Even Wechsler himself, who was also a Jewish New Yorker, likely showed this verbal > performance gap, as he became concerned that he could not solve his own Block Design items quickly.
The mean verbal > performance gap in this study is 21 points (22 after I adjust for norm inflation) but Levinson notes that for the graduate student sub-sample (n = 27), the mean gap was about 26 points and for rabbis (n = 4) it was about 34, which he interpreted as evidence that exposure to traditional Jewish culture was causing the gaps.
Levinson writes:
The students stated that the performance items appeared childish and unimportant. While they tried to achieve a good score whenever possible, the verbal items were more of a challenge...They said that an inferior score on a performance test was not as damaging to their self-esteem as a poor mark on the verbal tests.
I had the opposite attitude when I was tested on the Wechsler children’s scale at age 12. I thought the verbal items were mostly measuring what I learned in school and thus not knowing an answer didn’t damage my self-esteem. By contrast I saw the performance items as measuring my real intelligence.
Levinson writes:
In discussing the digit span test, quite a few of them indicated that they had visualized the digits. This is similar to the experience of some of these students who, in studying the Talmud, remember page location of a passage.
On the other hand, practice on one cognitive task seldom transfer to another unless they’re all but identical. In one study people who practiced their memory span for digits managed to increase it from seven to in some case over 100, but when faced with a memory span for letters task. They were right back down to seven. But perhaps that study was too brief to fully capture the effects of practice.
Levinson writes:
The subjects have been subjected, since their early school days, to a curriculum which greatly emphasized verbal knowledge, rote memory, verbal concept formation, abstract ideas, to the general neglect of performance arts. Examinations in the Talmud, for example, are oral and emphasize the detailed memorization and understanding of tracts. A differentiation of intellectual abilities has thus occurred. These cultural forces have also brought about different attitudes and self concepts regarding various intellectual tasks.

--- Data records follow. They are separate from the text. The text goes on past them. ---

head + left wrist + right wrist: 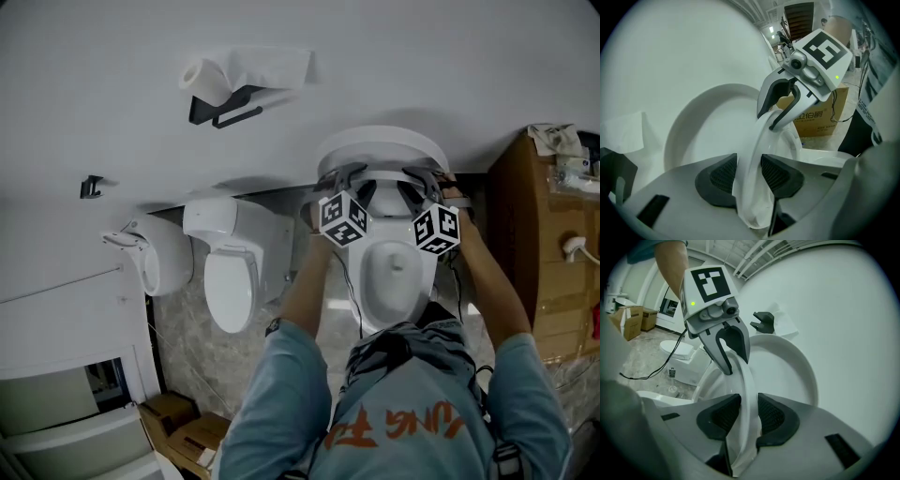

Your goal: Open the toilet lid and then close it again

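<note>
Left gripper view looks along my left claw [749, 165], and my worry starts right there. The thin white rim [759, 136] is slick. If my pads [722, 176] let go too soon, it could fall hard onto the bowl [375, 291] and bang or crack. It could also twist if one claw pulls more than the other. My left claw is only a little way open, with one black pad pressed on each side of that rim. My right claw [749, 404] is the same, nipped on the rim farther along to the right. The rim stands almost upright between the two claws. Just behind it a big white oval stands up against the far wall [422, 66]. I think that oval is the toilet lid [708, 126], already open. Then the rim I hold may be the seat ring, but I cannot be sure. Far off to the left a second toilet [230, 277] stands on the floor.
</note>
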`<action>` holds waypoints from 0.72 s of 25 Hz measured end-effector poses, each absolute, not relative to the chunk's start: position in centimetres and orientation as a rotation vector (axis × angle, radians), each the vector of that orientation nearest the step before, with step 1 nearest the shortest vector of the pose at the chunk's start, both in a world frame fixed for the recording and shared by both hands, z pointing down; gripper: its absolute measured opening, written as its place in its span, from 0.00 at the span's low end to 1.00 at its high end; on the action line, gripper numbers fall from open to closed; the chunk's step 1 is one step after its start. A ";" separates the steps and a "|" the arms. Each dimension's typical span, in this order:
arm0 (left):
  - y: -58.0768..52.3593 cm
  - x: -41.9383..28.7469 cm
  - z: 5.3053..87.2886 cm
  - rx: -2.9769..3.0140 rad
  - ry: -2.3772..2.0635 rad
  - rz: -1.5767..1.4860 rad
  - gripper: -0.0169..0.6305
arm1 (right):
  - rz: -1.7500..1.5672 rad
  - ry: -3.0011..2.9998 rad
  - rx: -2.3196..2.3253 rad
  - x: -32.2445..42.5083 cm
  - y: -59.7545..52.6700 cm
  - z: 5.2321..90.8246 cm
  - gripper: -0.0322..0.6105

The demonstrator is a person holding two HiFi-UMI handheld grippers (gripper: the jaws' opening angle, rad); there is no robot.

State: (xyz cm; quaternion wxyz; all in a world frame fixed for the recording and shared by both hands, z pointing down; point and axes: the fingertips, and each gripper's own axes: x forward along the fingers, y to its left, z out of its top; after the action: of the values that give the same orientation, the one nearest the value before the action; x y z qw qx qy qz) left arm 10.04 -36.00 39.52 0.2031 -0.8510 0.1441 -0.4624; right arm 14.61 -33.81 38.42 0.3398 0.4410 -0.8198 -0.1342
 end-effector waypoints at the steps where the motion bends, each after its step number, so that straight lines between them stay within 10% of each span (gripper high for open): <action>1: -36.0 10.1 39.5 -2.381 0.399 -1.273 0.28 | -0.347 -2.146 1.150 14.7 -33.9 38.4 0.26; 18: -33.7 9.0 39.1 -2.429 0.442 -1.285 0.28 | -0.214 -2.224 1.020 13.5 -31.5 38.3 0.22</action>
State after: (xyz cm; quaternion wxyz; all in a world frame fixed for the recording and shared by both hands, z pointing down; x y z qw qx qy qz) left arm 9.00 -33.73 39.07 0.1783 -0.8587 0.1562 -0.4544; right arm 13.46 -31.47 38.29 0.3361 0.3912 -0.8528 -0.0819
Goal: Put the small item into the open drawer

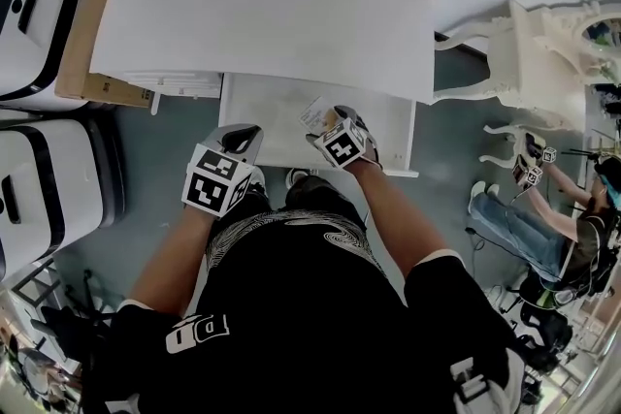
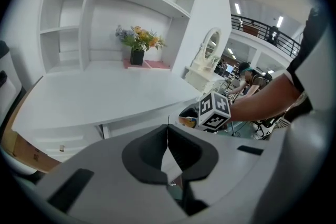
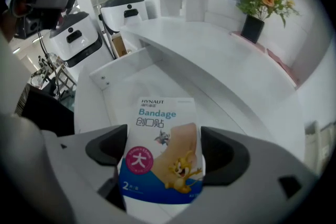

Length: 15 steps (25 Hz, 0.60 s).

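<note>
Currently the right gripper (image 3: pixel 164 153) is clamped on the lower half of a bandage packet (image 3: pixel 163 113), held above the open drawer (image 1: pixel 264 116), not yet in it. Risk, as judged: the packet is thin and light, so released from here it may flutter onto the drawer's front edge or cling to one pad. Right forearm reaches forward over the drawer; left gripper (image 2: pixel 168 150) waits by its left front corner, jaws together, empty.

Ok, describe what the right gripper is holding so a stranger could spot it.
Under the white desk, a drawer stands open. Over it, the right gripper clamps a small flat packet: white and blue, printed Bandage, with cartoon cat and mouse.
</note>
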Motion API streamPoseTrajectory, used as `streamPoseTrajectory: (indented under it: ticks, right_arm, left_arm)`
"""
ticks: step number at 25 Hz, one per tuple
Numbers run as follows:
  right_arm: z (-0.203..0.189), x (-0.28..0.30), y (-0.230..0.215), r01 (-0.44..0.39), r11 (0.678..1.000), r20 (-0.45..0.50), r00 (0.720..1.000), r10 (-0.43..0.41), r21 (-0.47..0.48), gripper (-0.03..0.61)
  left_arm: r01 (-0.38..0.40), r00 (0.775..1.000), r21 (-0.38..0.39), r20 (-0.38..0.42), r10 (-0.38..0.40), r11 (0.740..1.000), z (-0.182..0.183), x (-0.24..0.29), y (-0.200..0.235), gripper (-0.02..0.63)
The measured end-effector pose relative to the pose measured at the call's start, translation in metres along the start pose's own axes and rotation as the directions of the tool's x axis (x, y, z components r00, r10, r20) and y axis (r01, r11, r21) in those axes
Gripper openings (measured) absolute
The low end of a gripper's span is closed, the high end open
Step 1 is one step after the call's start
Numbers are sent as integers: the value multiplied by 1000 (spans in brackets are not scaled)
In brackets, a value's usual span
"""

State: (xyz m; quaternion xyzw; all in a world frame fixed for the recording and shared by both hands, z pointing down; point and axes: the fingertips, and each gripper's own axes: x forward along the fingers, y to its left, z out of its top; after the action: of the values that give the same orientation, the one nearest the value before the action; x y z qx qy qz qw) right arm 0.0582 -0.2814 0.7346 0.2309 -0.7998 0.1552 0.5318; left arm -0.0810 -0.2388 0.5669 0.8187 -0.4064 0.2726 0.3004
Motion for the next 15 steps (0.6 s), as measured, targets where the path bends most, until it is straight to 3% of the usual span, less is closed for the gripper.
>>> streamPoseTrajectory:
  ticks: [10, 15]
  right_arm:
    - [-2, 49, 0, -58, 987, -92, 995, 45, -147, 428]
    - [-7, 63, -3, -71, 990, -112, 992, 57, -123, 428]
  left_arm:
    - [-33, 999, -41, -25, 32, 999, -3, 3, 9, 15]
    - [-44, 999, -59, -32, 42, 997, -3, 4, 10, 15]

Failure on a performance item does not carry the same ego deflating connotations as failures on a verbal task. It thus appears that the greater the premium placed on verbal ability in a subculture, the greater will be the disparity between verbal and performance WAIS scores.
There’s no doubt that cultural exposure affects verbal IQ score. Excellent research in the 1920s showed that canal boat children who lived a nomadic existence where they were virtually deprived of schooling, showed massive declines in IQ as they got older. Because IQ tests are normed for age, and because these kids were kept out of school they fell further and further behind their chronological age-mates on the type of knowledge that IQ tests measure. Young canal boat kids would have an IQ around 90, but older canal boat kids would have an IQ of 60. However when their performance IQs were tested, there was no such decline.
Perhaps the opposite is occurring with Yeshiva kids. Instead of their verbal IQs falling further and further behind as the effects of missed schooling accumulate, they grow further and further ahead, as the effects of enhanced schooling multiply.
On the other hand schooling likely has diminishing returns on verbal IQ once we get a basic amount. A study in Japan (where schooling is more intense) found older kids scored only slightly higher on verbal IQ.